#### PROBLEM REQUIREMENTS:
Beginning with the line that holds "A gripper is" in the data below, give again every line through the one that holds "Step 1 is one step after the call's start", exactly as written.

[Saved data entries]

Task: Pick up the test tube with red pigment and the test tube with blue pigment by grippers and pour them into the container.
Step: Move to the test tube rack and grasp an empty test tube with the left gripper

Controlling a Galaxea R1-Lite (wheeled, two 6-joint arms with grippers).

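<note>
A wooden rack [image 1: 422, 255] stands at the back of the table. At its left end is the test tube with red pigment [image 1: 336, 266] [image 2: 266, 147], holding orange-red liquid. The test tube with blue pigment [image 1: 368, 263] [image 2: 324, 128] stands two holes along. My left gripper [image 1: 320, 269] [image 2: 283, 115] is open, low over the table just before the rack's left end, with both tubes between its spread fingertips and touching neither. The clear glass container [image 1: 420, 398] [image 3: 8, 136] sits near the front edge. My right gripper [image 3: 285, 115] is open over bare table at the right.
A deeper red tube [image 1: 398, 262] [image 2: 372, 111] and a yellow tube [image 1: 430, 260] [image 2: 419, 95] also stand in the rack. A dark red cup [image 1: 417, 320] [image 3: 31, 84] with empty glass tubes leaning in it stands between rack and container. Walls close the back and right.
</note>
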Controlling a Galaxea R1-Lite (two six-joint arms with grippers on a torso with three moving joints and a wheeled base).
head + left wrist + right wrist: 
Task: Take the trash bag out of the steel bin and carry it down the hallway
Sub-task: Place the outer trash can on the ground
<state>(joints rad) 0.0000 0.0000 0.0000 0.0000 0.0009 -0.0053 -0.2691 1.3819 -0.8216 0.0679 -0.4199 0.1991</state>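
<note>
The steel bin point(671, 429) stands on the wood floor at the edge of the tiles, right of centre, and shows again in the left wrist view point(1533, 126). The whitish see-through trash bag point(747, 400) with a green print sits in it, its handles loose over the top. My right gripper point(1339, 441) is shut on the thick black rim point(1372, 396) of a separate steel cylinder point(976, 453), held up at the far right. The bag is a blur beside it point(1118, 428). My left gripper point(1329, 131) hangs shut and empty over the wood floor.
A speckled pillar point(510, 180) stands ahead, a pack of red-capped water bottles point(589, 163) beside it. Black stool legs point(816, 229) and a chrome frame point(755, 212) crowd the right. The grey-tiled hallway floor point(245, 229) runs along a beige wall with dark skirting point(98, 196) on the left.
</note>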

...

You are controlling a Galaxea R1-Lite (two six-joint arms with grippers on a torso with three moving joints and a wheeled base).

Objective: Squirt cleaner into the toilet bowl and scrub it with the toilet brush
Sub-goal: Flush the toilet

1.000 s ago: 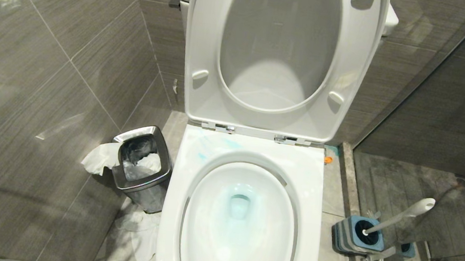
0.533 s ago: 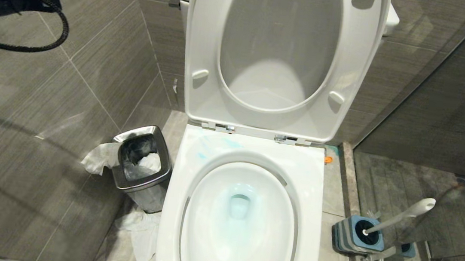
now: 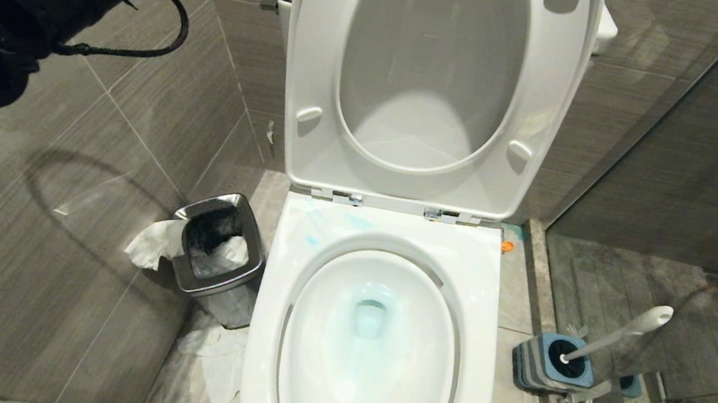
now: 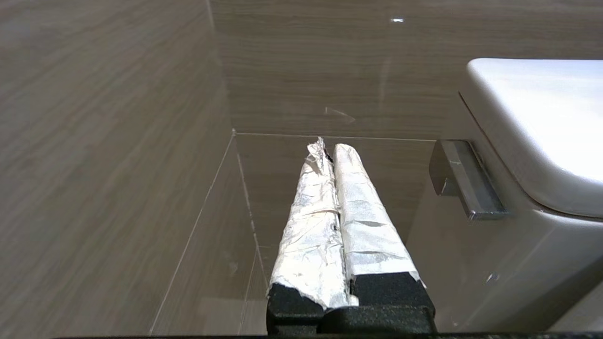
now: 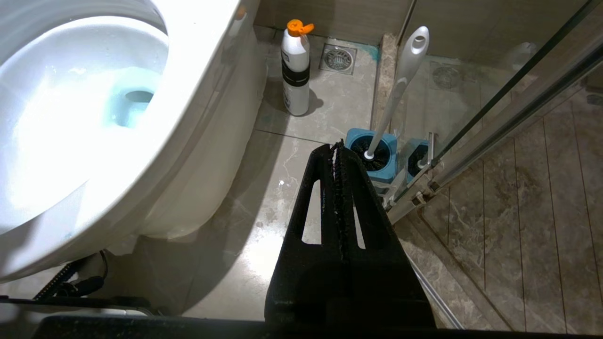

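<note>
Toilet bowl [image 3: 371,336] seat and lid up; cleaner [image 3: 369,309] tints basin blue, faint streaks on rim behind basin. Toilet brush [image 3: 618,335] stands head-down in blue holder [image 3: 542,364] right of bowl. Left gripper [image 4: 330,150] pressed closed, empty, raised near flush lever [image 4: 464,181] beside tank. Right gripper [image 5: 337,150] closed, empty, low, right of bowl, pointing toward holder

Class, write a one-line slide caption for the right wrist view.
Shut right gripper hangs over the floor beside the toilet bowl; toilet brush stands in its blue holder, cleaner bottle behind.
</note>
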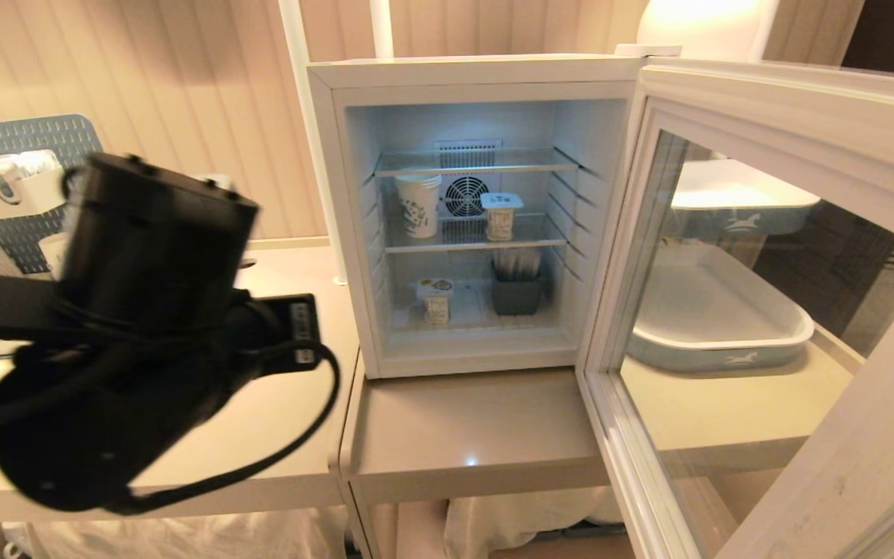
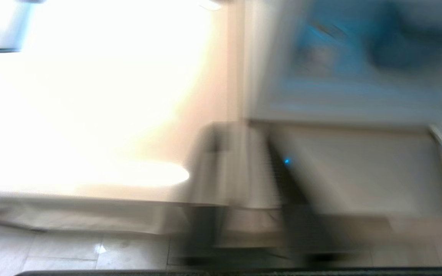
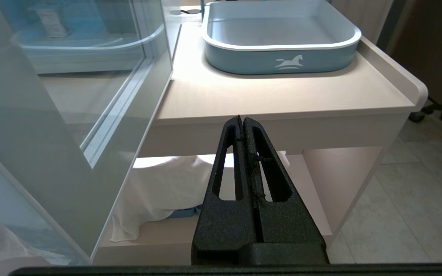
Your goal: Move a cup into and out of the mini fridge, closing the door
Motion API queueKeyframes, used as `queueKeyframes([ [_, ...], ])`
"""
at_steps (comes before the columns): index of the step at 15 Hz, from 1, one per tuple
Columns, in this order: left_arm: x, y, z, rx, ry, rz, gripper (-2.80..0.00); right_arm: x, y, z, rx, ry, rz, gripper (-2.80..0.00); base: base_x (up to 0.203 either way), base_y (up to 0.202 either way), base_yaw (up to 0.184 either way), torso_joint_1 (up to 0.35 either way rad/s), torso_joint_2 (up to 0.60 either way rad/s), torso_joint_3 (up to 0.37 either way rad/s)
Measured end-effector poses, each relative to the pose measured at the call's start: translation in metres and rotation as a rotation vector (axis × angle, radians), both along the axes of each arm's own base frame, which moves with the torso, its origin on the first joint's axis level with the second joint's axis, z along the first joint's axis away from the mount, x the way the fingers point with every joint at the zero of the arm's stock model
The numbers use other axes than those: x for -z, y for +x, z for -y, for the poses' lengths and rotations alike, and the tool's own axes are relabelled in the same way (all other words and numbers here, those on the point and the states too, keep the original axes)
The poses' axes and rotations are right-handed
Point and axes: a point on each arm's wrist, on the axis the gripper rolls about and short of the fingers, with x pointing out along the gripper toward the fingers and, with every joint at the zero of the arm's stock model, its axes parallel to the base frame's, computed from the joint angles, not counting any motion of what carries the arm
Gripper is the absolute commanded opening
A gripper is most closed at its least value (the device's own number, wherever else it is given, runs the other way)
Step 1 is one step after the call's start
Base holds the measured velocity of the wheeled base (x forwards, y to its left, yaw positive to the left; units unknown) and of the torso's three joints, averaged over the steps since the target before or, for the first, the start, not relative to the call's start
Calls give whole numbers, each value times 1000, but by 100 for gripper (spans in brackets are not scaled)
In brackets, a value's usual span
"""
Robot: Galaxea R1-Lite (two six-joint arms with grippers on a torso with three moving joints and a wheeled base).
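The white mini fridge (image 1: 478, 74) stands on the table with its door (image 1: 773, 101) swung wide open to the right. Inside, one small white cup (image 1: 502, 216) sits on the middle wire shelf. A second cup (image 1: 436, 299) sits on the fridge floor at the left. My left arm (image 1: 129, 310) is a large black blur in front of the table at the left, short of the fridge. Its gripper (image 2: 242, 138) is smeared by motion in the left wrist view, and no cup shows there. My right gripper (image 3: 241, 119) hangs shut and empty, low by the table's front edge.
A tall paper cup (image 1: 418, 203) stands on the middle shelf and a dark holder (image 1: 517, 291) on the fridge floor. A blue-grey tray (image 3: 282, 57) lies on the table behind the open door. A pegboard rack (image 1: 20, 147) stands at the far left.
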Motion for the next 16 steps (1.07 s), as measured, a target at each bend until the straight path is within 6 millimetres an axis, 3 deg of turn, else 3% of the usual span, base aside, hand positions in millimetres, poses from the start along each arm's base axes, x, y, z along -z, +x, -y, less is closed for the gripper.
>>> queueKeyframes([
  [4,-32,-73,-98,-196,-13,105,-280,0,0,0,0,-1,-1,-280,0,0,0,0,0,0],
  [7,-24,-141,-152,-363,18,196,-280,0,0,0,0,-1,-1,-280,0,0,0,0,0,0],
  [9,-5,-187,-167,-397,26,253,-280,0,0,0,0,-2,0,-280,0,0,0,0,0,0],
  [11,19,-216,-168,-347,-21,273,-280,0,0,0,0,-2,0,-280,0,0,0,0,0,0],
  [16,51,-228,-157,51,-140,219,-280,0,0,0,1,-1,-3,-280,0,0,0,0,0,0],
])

#### OUTPUT OF THE TASK:
A gripper is most closed at its least value (the device's own number, wherever else it is given, runs the other way)
Step 1 is one step after the call's start

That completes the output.